Le voyage nous aide à avoir une vision plus globale. Notre pays paraît bien souvent tout petit face à des territoires immenses – le poids de l’histoire , les immensités des paysages, les forces de la nature en présence, la foule, les conditions de vie des personnes,… Tout ceci vient bousculer notre vision de la vie – Nous ne sommes qu’un grain de sable – Nos savoir-faire, nos technologies, nos savoirs ne sont pas « universels ». Nous sommes observateurs de difficultés à vivre de certaines populations, de libertés surveillées, de valeurs de sociétés forts différentes.
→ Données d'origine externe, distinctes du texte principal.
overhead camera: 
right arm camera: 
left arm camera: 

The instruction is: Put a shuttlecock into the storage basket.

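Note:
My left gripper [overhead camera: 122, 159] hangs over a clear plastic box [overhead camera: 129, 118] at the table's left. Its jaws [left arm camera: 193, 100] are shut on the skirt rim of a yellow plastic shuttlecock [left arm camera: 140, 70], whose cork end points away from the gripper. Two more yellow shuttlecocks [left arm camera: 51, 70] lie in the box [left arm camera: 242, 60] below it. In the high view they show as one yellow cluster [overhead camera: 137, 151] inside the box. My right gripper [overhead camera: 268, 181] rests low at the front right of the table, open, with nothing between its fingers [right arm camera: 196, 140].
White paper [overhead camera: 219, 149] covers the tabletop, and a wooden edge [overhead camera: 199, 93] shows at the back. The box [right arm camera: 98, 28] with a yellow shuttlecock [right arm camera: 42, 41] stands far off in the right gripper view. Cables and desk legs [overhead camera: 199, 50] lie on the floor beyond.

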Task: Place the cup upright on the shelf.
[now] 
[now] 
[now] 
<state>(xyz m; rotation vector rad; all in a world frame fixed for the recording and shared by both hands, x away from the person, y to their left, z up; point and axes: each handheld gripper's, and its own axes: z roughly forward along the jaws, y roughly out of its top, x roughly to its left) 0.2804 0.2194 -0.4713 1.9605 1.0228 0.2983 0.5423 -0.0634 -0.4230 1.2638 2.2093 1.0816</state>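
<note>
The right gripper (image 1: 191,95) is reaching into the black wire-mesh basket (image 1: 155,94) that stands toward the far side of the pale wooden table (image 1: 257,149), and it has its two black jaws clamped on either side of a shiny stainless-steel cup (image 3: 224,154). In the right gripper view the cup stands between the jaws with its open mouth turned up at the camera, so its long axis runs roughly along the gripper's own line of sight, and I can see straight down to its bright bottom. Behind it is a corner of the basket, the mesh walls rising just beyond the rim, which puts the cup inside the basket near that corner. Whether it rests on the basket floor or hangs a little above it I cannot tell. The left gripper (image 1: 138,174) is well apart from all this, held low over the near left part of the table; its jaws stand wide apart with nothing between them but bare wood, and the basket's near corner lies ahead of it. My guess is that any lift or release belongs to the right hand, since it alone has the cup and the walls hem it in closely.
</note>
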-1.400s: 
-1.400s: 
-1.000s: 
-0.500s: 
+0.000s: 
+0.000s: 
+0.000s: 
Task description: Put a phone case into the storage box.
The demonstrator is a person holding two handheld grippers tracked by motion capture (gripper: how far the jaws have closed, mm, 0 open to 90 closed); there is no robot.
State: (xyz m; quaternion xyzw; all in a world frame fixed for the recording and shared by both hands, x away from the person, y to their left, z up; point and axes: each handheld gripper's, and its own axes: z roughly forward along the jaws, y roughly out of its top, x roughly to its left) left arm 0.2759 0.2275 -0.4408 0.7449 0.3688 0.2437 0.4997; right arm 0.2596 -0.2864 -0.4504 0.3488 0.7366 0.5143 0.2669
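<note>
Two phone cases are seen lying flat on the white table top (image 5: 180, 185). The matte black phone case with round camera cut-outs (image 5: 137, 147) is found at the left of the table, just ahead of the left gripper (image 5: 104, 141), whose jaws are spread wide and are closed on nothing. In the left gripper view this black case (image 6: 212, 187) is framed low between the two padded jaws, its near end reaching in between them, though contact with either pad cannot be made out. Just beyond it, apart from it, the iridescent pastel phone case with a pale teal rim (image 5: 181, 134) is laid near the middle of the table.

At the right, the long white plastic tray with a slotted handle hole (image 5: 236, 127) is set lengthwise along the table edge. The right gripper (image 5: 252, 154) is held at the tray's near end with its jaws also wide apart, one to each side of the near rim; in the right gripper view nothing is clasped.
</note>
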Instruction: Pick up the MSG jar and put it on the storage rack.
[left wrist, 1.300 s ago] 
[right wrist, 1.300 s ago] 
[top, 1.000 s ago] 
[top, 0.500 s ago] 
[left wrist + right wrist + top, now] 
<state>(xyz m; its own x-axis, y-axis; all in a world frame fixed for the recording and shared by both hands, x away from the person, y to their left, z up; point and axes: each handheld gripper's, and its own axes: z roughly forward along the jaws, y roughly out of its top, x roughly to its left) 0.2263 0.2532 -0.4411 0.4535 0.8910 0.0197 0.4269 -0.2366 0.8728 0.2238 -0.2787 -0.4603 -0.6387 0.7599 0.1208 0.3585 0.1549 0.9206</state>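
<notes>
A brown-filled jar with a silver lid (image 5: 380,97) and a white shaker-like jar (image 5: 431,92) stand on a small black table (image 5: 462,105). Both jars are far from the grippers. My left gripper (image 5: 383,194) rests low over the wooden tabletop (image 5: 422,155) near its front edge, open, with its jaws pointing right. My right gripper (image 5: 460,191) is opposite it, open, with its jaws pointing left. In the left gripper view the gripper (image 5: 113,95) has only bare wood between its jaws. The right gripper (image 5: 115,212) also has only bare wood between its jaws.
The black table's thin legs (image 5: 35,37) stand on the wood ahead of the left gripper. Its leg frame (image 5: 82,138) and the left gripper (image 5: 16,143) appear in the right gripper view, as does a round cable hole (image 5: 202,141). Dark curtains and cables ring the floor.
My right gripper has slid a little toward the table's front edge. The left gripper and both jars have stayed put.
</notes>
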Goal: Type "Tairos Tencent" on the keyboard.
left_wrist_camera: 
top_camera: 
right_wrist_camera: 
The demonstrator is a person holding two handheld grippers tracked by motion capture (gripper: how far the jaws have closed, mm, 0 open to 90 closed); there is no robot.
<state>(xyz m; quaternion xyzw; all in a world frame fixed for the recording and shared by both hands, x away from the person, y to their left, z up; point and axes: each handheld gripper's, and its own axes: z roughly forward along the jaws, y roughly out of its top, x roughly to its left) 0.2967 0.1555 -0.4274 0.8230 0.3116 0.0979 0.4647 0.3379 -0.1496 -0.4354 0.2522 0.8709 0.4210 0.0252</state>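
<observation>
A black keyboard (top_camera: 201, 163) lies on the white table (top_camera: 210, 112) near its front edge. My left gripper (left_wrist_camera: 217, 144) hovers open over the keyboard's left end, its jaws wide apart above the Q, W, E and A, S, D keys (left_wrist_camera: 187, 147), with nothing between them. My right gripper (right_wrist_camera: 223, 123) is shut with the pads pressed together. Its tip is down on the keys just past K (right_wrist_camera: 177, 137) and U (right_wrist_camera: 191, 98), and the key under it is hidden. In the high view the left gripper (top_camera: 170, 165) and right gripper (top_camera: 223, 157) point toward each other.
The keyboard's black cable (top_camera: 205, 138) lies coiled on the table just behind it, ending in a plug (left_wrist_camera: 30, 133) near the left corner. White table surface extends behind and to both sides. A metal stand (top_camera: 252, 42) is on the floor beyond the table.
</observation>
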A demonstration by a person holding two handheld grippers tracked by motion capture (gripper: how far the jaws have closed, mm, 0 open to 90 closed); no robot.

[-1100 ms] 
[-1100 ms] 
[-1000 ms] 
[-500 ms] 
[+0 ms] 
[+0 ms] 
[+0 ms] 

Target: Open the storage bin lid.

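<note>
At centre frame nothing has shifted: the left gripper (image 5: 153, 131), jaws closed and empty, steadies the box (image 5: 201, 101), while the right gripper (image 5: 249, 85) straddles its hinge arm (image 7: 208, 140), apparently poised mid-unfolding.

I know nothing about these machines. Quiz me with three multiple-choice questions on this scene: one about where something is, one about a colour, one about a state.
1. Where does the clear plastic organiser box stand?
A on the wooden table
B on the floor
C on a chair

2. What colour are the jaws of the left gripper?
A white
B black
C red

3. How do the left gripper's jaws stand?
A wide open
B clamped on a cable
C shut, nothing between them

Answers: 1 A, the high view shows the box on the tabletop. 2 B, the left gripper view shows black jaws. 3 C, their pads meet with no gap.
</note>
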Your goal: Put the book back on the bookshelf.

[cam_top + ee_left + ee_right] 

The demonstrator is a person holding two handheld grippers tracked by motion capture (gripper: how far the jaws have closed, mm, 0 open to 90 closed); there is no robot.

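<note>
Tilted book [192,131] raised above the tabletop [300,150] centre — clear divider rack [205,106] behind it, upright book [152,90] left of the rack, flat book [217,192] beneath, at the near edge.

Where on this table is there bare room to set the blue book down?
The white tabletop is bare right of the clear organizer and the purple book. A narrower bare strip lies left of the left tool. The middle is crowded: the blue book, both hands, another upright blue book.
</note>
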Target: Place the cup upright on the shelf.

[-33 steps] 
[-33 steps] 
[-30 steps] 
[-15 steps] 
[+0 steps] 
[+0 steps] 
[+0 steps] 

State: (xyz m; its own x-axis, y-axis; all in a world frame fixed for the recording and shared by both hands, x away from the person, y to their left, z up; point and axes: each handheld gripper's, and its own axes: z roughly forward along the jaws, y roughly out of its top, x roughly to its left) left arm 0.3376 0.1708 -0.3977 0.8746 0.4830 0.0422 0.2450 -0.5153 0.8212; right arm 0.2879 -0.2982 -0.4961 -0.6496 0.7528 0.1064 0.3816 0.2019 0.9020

Nous nous rendons compte alors souvent de nos « privilèges » d’ « enfants gâtés ». Nous relativisons nos petits soucis, nos « sécurités ». Nous revenons alors de ces voyages à la fois beaucoup plus humbles quant à notre « place » dans le monde et à la fois galvanisés devant l’ouverture des possibles qui s’offre à nous.

« C’est certain : l’esprit d’aventure et la découverte de l’altérité étendent le sentiment de liberté et ouvrent le champ des possibles, même une fois rentré chez soi » – Solidream p 21

voir aussi l’article d’Isabelle Gilbert : le voyage créatif ou la créativité du voyage

Le voyage serait donc « une invitation à retrouver la vitalité, la créativité, l’élan de l’exploration, de l’aventure d’inventer sa vie en découvrant autrement l’être au monde. » – Hélène-Jeanne Levi Benseft

Il forge ainsi de façon merveilleuse de que Etienne Collignon nomme « une personne apprenante »

En se basant sur ce modèle qu’il a développé,  nous réalisons en quoi il touche profondément les 3 axes et les 12 domaines y afférant :

  •  Altérité : coopération, dialogue, émotion, équilibre de vie
  • Réalisation : créativité, projet, sens, engagement  –
  • Intériorité : capitalisation, métacognition, modélisation, culture systémique

Ce qui passe par Connaissance de soi, Liberté et Action, pour parvenir à Connexion et Empowerment.

Notre frilosité nous perdra.

En ces temps où, plus que jamais, nous avons besoin dans nos organisations et nos gouvernances de personnes apprenantes, proactives, créatives, innovantes, affirmées, d’intra ou d’entrepreneurs, sachant naviguer dans l’interculturel, dans l’interdisciplinarité, dans l’intergénérationnel, nous avons besoin de personnes ayant une expérience du voyage ou ayant vécu à l’étranger.

Pourquoi ne pas imaginer que :

  • tout étudiant puisse bénéficier d’un programme Erasmus
  • tout enseignant se devrait d’aller faire un séjour en mobilité académique
  • tout fonctionnaire bénéficie d’une année sabbatique tous les 15 ans avec un projet à la clef
  • tout manager ait par devers lui un voyage d’un minimum de 6 mois à l’étranger
  • le système des congés solidaires soit davantage valorisé, déployé de façon beaucoup plus générale et de façon plus longue ?

Ce sont des investissements ayant des retour à très forte valeur ajoutée. Il y a bien quelques entreprises ou services d’état qui développent pour leurs managers des « voyages apprenants » –  Mais si peu ! Car oui, le voyage est une véritable école de créativité, d’affirmation de soi, de communication, de courage – une véritable école de vie.